Charm of the English country

Charm of the English country


When I expressed my desire to visit Coventry to a friend in London, he raised his eyebrows, gave a sly smile and said that in English language “sending someone to Coventry” means to ostracise that person.

According to a folktale, Lady Godiva rode on a horse in the nude in Coventry to make its ruler waive taxes and had exhorted the inhabitants not to look at her. When a tailor by name Tom drilled a hole on his door and caught a glimpse of Godiva, he was instantly struck blind and the phrase “peeping Tom” originated from this tale.

The statue of Godiva stands prominently in the city centre of Coventry, which is 150 km away from London. Coventry is the 12th largest city in UK and has traditionally been the home of automobile industry in England. Because of its heritage, the Transport Museum is the pride of the place.

The Transport Museum has more than 240 cars and commercial vehicles, hundreds of motorcycles and bicycles. I was fascinated to see vintage cars such as Triumph, Humber, Standard etc. Three of the famous exhibits are the Daimler car used by Queen Mary (1935), a car featured in the film Back to the Future, and the staff car of General Montgomery during World War II.

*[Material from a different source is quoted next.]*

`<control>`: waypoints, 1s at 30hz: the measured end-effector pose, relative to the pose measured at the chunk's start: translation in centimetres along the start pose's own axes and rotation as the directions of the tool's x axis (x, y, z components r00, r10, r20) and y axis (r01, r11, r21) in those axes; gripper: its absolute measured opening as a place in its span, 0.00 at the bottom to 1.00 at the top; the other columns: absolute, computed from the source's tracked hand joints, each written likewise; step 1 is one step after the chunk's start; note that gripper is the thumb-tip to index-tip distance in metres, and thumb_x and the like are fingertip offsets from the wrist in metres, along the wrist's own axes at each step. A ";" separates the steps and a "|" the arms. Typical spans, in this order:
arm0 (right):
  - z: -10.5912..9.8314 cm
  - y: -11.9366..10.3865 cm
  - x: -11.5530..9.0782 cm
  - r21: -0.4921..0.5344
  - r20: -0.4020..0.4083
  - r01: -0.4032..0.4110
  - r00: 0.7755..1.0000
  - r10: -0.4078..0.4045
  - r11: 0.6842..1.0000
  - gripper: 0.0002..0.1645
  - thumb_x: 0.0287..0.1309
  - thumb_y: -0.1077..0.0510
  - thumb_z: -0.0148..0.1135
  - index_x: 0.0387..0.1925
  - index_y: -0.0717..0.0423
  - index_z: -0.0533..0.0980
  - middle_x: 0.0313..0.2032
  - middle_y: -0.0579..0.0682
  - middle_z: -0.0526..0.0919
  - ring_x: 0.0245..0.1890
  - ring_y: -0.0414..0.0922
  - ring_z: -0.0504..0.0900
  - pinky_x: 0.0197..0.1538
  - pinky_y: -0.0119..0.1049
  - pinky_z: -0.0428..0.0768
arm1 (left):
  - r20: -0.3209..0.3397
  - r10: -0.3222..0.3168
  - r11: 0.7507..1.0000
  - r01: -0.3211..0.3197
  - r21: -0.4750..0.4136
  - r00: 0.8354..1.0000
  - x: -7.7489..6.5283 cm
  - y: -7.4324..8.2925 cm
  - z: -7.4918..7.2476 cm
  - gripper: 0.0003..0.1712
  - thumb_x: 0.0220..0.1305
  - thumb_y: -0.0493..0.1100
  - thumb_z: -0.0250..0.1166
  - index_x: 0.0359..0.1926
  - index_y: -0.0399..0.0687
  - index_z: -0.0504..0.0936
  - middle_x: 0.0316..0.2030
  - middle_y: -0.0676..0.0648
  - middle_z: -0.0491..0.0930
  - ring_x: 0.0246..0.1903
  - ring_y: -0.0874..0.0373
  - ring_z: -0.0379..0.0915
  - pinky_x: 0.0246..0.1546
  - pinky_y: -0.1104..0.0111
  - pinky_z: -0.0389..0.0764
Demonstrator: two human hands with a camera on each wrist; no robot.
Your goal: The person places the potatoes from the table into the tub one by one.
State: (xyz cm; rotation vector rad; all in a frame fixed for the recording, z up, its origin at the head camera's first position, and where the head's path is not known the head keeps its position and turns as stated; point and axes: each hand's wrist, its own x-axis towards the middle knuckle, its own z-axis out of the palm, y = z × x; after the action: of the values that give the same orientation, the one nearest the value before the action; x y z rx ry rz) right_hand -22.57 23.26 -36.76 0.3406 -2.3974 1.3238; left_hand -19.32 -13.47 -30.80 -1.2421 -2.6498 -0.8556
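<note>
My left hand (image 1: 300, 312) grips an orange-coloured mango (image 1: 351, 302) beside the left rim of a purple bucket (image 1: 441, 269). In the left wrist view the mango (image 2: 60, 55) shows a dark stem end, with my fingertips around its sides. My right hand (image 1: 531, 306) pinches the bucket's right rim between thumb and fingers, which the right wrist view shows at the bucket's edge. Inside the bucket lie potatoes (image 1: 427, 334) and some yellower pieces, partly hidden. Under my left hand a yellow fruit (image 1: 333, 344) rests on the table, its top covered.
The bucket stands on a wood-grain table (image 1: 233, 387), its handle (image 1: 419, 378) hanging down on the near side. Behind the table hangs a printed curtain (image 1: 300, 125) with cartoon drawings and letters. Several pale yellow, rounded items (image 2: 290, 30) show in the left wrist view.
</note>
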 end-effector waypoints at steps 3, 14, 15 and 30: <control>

It was in Coventry Sir Frank Whittle, the inventor of Jet engine, and J K Starley, the founder of Rover Car Company, were born. Sir Whittle’s statue as well as an arch named after him is erected in front of the Museum. There is also a time zone clock showing world times nearby.

Coventry suffered vast damage during the World War II. On November 14, 1940, the German Air Force attacked Coventry, damaging over 4,000 houses and killing more than 1,000 people.

The most important site in Coventry is St Michael’s Cathedral. This church was built in the late 14th century and was destroyed during the German bombing. Only the tower, spire and the outer wall of this church now remain. The spire is 300 feet high and is the tallest structure in the city.

The cathedral, which was severely damaged during the war, has a wooden cross and the Cross of Nails, which are its centre of attraction. Adjacent to the ruins a new cathedral was built in 1962. A sculpture of St Michael’s Victory over the Devil is placed on the outer wall of this building.

Two important universities in UK, namely the University of Warwick and Coventry University are located in and around Coventry. In the outskirts of Coventry lies Meridian, a village which is described as the exact midpoint of United Kingdom. There is a stone stake showing the traditional centre of England.

Coventry is home to a large Asian population because of its motor industry. There are a number of Asian and Indian shops and restaurants in and around Coventry.